::: RECORDED DATA :::

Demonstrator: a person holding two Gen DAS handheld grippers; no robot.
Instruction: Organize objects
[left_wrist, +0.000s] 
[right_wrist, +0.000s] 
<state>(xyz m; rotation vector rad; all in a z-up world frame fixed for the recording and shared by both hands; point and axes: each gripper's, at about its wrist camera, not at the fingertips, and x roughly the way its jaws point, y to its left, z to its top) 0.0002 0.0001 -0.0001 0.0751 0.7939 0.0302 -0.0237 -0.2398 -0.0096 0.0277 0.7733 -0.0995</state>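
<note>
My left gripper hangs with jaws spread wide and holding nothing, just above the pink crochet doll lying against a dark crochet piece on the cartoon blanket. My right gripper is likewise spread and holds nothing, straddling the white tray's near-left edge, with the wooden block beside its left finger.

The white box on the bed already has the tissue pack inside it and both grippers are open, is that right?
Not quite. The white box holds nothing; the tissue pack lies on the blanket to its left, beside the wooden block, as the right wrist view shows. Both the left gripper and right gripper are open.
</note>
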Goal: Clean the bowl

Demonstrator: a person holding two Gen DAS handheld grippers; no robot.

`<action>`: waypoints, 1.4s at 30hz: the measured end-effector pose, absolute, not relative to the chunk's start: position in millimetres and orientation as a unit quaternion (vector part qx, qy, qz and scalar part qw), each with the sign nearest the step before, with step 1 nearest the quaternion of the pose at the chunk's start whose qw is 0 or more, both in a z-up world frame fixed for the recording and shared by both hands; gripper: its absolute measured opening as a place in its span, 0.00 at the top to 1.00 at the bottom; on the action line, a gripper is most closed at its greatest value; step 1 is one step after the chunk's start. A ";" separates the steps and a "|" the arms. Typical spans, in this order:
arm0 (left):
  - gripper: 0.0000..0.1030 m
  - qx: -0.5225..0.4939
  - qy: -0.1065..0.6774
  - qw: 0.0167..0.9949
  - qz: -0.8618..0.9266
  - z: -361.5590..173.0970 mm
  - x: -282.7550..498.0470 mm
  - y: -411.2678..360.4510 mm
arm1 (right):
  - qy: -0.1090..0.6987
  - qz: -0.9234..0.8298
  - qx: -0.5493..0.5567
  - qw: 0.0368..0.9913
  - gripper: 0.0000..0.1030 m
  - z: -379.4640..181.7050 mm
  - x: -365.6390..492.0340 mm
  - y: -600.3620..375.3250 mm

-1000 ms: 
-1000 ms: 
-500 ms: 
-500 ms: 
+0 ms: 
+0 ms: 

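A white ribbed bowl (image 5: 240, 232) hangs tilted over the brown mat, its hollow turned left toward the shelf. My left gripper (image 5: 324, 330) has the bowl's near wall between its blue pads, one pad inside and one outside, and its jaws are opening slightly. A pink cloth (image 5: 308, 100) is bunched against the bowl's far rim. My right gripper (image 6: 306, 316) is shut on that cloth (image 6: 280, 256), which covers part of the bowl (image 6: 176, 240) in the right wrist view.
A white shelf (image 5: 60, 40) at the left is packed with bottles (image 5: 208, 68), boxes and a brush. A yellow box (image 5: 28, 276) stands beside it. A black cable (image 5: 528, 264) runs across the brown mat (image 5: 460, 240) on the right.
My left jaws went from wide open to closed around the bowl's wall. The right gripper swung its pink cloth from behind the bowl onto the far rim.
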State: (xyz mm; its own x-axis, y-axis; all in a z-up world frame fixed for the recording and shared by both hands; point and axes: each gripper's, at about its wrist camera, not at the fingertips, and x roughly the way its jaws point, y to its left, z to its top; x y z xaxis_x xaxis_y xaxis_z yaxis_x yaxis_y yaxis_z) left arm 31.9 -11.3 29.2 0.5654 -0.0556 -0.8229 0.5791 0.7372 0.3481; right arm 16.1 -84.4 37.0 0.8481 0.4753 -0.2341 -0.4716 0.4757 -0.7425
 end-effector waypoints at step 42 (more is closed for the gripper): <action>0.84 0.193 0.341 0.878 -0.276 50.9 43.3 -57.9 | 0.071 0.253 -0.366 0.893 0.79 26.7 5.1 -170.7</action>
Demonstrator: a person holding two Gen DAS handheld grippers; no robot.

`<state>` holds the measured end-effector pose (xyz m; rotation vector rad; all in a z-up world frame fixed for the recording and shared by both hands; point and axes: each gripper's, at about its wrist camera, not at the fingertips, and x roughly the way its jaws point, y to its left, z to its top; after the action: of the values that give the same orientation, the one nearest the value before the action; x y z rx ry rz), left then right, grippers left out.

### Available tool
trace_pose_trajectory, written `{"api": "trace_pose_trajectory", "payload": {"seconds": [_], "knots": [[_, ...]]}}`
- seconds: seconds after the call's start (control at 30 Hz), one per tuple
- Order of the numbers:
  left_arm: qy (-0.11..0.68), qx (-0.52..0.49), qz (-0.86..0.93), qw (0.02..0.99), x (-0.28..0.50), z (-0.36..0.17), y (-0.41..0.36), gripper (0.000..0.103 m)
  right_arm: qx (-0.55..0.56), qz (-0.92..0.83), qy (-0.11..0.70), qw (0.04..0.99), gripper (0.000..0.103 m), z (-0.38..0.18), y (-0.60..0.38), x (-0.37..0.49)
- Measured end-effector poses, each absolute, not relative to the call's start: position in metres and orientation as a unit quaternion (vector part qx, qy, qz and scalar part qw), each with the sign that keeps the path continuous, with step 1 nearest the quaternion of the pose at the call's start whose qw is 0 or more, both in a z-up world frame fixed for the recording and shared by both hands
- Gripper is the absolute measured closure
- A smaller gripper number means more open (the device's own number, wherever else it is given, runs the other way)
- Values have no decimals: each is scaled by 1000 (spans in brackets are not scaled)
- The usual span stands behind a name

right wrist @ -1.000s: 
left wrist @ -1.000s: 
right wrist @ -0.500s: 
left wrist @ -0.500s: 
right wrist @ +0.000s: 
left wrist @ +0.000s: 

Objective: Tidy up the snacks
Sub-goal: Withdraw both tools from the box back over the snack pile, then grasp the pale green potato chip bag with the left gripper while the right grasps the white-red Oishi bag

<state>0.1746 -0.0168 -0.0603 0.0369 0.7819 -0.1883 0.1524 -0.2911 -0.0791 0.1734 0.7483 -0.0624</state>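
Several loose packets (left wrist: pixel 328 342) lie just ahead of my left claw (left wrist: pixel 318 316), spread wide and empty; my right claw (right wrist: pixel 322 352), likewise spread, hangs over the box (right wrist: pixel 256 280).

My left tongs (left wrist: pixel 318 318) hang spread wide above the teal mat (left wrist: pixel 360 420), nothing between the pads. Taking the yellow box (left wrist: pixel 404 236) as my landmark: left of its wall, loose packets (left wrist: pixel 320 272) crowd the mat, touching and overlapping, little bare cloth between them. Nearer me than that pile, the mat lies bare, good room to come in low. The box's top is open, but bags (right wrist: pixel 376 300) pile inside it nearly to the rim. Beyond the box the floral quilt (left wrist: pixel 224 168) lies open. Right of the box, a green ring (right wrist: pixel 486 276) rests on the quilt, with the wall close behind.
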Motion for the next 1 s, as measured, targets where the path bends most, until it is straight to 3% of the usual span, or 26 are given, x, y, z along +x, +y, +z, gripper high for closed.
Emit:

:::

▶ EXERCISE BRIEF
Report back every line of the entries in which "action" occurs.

▶ REPLY TO THE TASK
`<action>`: waypoints, 1.4s at 30hz: the measured end-effector pose, absolute, not relative to the chunk's start: position in millimetres and orientation as a unit quaternion (vector part qx, qy, qz and scalar part qw), each with the sign nearest the step before, with step 1 nearest the quaternion of the pose at the chunk's start whose qw is 0 or more, both in a z-up world frame fixed for the recording and shared by both hands; gripper: its absolute measured opening as a place in its span, 0.00 at the top to 1.00 at the bottom; on the action line, a gripper is most closed at its greatest value; step 1 is one step after the chunk's start. A ";" separates the steps and a "|" the arms. Typical spans, in this order:
 end-effector waypoints at step 42 (more is closed for the gripper): <action>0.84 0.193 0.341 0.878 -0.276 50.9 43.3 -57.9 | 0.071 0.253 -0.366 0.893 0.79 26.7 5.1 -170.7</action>
`<state>` holds the measured end-effector pose (xyz m; rotation vector rad; all in a z-up world frame fixed for the recording and shared by both hands; point and axes: each gripper's, at about its wrist camera, not at the fingertips, and x roughly the way its jaws point, y to its left, z to its top; after the action: of the values that give the same orientation, the one nearest the value before the action; x y z rx ry rz), left then right, grippers left out.

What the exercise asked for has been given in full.